O que espero é que não escutemos novamente, nas próximas eleições, as promessas de que vamos trabalhar em sintonia com Estado e União porque somos aliados. Os acordos de conveniência tem feito como que esse discurso fique cada vez mais desagastado.

terça-feira, 9 de agosto de 2011

De Banheiros e Eleições

Deparei-me pensando sobre banheiros, eleições e política. Antes que o caro leitor relacione isso tudo com mau odor e derivações (o que, aliás, seria uma inferência mais do que justificada) deixem-me esclarecer.

Ao acompanhar o noticiário sobre o que está sendo chamado de escândalo dos banheiros, li uma matéria sobre como se portaram a maioria dos deputados estaduais quanto à questão. Barraram a abertura de uma CPI, relativizaram tudo e decidiram que nada daquilo era com eles. Na matéria havia uma foto de deputados com quem cheguei a me identificar um dia e até, reconheço, forneci meus votos. Numa época, não muito longínqua (pelo menos gosto de pensar assim) em que defendiam ética, espírito público e uma nova forma de fazer política. Hoje eles são governo. E não é pouco não. São governo municipal, estadual  e federal. Conheceram o poder. Defendem tudo que deles vêm. Não têm limites.

Viro a página do jornal. Leio outra matéria. Desta vez veicula-se a forma com as lideranças políticas se articulam para apresentar os candidatos à eleição municipal. Os que detêm o poder se organizam para manter o status quo.

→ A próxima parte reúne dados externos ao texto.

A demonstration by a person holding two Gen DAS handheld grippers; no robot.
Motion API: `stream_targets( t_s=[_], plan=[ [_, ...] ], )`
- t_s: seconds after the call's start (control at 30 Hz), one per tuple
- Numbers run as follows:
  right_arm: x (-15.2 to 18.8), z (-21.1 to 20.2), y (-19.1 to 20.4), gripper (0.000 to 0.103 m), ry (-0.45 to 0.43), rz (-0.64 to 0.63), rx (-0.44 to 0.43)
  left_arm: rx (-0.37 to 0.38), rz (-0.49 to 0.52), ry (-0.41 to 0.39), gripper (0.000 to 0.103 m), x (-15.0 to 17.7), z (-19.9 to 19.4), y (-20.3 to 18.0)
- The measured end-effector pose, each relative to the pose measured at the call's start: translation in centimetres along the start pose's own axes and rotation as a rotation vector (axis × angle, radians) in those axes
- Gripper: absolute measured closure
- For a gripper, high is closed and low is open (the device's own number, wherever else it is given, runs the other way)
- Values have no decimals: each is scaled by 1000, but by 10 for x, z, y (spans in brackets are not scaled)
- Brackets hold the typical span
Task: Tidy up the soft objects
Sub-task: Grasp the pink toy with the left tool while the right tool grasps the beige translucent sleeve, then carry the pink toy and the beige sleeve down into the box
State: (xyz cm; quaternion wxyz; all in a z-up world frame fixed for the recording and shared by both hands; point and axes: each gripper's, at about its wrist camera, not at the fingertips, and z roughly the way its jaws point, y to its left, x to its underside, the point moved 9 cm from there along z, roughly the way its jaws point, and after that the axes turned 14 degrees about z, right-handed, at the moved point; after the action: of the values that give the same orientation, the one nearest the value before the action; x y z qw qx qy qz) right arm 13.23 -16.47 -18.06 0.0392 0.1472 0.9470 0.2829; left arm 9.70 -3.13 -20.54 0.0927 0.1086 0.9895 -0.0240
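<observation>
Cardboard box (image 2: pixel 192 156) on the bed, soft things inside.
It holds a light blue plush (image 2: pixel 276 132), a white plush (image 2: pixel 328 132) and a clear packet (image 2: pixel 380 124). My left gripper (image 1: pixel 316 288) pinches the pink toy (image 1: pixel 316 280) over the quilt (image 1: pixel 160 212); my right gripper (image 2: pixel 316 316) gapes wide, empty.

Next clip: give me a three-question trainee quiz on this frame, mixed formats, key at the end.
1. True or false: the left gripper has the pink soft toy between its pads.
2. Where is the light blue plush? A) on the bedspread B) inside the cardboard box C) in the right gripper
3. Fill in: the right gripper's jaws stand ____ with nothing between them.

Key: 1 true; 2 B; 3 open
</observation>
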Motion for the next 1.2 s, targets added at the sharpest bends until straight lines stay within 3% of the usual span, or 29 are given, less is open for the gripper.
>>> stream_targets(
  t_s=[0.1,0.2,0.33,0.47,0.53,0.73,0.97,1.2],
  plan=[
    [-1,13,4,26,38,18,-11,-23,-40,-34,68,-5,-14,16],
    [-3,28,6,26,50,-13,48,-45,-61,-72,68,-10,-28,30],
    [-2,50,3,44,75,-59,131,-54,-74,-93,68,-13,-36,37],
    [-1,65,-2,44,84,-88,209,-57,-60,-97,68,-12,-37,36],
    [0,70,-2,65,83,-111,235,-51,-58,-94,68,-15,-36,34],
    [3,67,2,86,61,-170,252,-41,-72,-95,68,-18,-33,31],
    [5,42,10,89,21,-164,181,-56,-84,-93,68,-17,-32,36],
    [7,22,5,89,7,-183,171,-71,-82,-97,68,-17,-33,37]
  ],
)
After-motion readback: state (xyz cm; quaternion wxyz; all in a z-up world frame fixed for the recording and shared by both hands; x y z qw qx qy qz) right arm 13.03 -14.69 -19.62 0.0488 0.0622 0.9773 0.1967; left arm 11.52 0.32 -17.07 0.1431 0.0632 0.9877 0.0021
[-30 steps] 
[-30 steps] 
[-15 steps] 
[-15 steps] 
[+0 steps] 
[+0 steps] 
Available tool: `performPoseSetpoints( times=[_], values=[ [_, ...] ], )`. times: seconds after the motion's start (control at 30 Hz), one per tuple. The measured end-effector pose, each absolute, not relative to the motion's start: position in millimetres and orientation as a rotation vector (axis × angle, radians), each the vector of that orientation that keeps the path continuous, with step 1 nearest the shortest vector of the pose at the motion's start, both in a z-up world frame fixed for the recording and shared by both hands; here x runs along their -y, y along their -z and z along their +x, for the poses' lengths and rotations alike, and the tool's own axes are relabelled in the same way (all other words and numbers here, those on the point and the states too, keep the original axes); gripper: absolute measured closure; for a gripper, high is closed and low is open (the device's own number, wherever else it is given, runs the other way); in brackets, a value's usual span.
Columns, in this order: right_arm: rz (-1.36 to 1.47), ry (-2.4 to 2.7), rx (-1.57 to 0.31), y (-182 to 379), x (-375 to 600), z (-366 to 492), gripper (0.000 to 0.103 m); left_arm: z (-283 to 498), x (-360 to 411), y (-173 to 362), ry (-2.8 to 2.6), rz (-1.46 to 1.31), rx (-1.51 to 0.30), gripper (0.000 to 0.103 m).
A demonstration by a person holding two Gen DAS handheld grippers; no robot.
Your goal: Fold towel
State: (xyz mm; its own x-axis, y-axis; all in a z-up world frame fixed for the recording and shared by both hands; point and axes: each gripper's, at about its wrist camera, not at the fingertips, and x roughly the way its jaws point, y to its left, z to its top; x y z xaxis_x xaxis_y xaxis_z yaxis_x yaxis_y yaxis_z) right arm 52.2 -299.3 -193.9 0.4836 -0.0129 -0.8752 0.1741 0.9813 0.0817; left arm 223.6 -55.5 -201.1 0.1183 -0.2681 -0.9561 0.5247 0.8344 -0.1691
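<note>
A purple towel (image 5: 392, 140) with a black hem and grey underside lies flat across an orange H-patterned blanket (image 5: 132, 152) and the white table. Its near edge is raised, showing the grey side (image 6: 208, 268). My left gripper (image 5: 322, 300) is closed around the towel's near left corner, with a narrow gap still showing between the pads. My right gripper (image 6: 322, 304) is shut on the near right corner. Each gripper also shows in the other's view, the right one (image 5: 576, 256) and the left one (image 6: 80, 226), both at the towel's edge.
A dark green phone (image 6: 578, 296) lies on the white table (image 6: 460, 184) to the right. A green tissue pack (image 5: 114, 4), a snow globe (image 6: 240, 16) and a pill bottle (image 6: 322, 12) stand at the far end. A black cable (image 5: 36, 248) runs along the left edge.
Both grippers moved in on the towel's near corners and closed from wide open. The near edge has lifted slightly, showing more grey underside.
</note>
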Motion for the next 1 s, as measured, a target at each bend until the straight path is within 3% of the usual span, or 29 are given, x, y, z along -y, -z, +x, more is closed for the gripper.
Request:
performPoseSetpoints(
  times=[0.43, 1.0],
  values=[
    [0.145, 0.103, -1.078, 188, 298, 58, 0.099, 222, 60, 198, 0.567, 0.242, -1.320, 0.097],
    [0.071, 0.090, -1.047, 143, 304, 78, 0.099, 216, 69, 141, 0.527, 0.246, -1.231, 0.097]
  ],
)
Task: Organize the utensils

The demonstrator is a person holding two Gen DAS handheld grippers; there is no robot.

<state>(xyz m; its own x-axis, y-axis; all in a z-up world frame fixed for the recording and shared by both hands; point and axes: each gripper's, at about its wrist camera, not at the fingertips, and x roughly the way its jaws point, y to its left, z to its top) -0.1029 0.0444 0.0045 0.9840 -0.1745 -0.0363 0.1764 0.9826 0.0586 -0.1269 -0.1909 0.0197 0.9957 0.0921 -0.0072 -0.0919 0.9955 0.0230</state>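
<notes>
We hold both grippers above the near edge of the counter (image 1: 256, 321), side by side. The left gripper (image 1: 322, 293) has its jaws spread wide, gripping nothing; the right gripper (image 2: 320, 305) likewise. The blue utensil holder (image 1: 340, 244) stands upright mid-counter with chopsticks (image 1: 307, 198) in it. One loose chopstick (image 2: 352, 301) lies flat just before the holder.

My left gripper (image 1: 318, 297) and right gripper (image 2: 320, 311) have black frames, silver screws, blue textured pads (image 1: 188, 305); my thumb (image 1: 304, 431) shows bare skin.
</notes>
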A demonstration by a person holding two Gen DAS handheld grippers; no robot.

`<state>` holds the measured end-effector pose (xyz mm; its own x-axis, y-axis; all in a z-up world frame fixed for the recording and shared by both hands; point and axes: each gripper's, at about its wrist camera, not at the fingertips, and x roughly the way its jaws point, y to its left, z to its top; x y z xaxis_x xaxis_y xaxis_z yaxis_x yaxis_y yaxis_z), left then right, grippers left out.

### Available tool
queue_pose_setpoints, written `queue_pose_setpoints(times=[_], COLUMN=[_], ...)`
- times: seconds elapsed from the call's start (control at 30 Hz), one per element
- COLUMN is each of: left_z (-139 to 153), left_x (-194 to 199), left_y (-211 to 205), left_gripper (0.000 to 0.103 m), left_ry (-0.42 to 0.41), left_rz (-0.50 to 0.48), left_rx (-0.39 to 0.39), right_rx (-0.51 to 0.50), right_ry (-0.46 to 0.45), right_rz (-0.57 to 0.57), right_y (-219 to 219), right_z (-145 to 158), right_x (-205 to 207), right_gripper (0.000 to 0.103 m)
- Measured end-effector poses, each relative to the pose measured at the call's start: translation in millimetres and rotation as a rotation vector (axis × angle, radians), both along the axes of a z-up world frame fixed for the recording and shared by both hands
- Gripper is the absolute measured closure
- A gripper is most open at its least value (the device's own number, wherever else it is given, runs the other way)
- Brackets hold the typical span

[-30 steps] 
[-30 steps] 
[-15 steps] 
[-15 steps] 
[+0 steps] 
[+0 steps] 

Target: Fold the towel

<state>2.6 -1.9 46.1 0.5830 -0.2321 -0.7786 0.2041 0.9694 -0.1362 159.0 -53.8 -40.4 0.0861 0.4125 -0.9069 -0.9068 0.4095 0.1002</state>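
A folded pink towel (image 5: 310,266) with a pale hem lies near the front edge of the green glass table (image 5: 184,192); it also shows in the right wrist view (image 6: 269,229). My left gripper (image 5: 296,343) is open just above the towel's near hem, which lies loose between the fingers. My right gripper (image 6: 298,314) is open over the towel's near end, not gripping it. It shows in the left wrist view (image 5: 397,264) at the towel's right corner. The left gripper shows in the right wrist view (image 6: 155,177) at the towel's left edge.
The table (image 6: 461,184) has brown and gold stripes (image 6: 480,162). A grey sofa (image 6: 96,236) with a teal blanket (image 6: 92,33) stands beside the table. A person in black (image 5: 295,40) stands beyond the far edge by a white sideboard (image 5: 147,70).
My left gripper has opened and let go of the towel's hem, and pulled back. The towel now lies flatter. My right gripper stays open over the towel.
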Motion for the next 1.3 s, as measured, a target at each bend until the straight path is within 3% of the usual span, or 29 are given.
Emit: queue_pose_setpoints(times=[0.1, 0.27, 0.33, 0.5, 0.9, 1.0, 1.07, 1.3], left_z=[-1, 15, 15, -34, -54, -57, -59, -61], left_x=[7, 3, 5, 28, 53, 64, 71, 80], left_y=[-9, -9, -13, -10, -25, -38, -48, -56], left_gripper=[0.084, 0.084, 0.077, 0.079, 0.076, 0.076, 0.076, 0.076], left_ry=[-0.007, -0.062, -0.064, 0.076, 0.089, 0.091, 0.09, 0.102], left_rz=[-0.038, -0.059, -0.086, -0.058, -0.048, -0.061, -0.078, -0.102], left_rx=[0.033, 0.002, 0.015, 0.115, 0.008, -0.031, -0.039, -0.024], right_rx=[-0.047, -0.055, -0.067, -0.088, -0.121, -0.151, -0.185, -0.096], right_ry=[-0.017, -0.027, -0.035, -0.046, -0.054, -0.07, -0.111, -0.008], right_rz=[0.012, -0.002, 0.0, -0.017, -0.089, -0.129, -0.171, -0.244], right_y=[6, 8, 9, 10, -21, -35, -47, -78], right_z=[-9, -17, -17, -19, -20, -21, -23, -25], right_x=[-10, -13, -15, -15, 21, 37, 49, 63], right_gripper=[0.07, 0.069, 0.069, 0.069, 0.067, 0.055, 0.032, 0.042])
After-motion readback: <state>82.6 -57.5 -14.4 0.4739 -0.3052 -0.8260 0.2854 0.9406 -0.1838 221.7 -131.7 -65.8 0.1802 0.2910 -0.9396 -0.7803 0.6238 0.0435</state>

Cada um com seu pedaço, tudo dominado.  Me pergunto: mas será que isso não os incomoda mesmo? Seria somente a nossa (minha e deles, mais minha obviamente) ingenuidade de jovens que nos fez acreditar no propagado outrora?  

O escândalo dos banheiros além do mérito em si, escancara, à fossa aberta, a situação de nossa política. E aí, começo a achar que não há mesmo outra relação mais significativa do que o fedor.

Tout d’un coup torno-me um otimista. Lembro-me que as eleições municipais chegarão em breve e o fortalezense já demonstrou em outros momentos que não coaduna com jogo de cartas marcadas. 

* Artigo publicado na coluna Opinião hoje no Jornal O Povo

segunda-feira, 18 de julho de 2011

Indignado

Essa semana escutei uma notícia no rádio que ficou na minha cabeça e quanto mais penso nela, mais fico indignado. A notícia era simples. Dizia que o Metrô de Fortaleza poderia ficar pronto em 2012 e que já fazia 14 anos que ele estava sendo construído. Isso mesmo! 14 anos!

Não é para indignar-se? Que justificativas podem existir senão a mais completa indiferença de uma classe política que não se respeita e que por isso não merece mesmo respeito. Para completar minha indignação, o Jornal O Povo desse domingo mostra o nível de propostas que os nobres deputados estaduais fazem na Assembleia Legislativa. São elogios, batismos de nomes de praças, condecorações e todo tipo de bajulação sem a menor relevância para a sociedade.

Os senadores e deputados federais, que em sua grande maioria são situação, fazem de tudo para ter cargos e benefícios, mas não fazem a menor força para sensibilizar um governo dito desenvolvimentista, ou talvez mais ufanista, a terminar uma obra tão importante. O governador atual e os anteriores sempre apoiaram o Governo Federal. O governador atual chegou a dizer que Lula tinha sido o maior presidente para o Ceará de todos os tempos. Em oito anos Lula destinou migalhas para finalizar a obra. E os políticos cearenses? Onde estavam ? Aliás, onde estão? Como isso ocorre num Estado que deu a maior vitória a Lula e continuou a dar o voto de confiança a Dilma? É certo que a vontade do povo cearense nas últimas eleições foi de que o poder não mudasse de mãos.  Mas não creio que o povo está dizendo que aceita situações como essa do Metrô. Se os nossos representantes não percebem isso, não merecem reconhecimento.

Em tempo, quinta-feira estava reunidos com amigos e uma proposta de fazer ações sociais e solidárias surgiu. Dentre as inúmeras ideias apresentadas, poucas tiveram a unanimidade de uma que foi colocada no calor da discussão: “Não vamos envolver nenhum político”. É compreensível.